What is needed
The lines from the top of the material through the line with "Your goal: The" are to be set down exactly. Leave the pictures out.

Available data
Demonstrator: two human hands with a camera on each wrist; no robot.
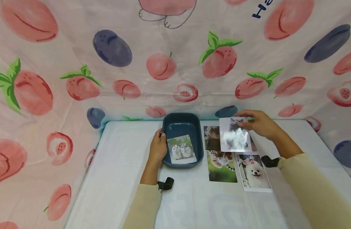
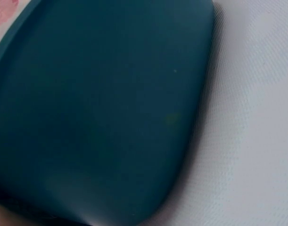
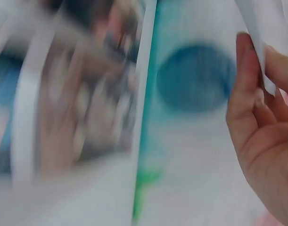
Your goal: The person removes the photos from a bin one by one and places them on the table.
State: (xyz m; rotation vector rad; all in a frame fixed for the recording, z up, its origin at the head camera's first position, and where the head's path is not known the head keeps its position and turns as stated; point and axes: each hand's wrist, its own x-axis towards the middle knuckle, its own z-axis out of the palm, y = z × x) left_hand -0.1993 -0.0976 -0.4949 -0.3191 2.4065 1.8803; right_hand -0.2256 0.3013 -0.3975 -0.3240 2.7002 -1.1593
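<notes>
A dark teal plastic tray (image 1: 197, 127) stands on the white table, its outer wall filling most of the left wrist view. My left hand (image 1: 158, 148) grips its left side, thumb at the rim. Inside lies a photo card of two small furry animals (image 1: 182, 151). To the right, my right hand (image 1: 259, 124) pinches a photo card of a grey kitten (image 1: 235, 136) between thumb and fingers, raised over other cards. Under it lie a partly covered brown card (image 1: 212, 140), a tiger cub card (image 1: 222, 168) and a white dog card (image 1: 255, 173).
The white-covered table (image 1: 121, 165) meets a hanging cloth (image 1: 181, 73) printed with peaches at its back edge. Black wrist cameras, one on the left wrist (image 1: 166, 183) and one on the right wrist (image 1: 270, 161), stick out near the sleeves. The right wrist view is blurred.
</notes>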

Task output
Demonstrator: two human hands with a camera on each wrist; no robot.
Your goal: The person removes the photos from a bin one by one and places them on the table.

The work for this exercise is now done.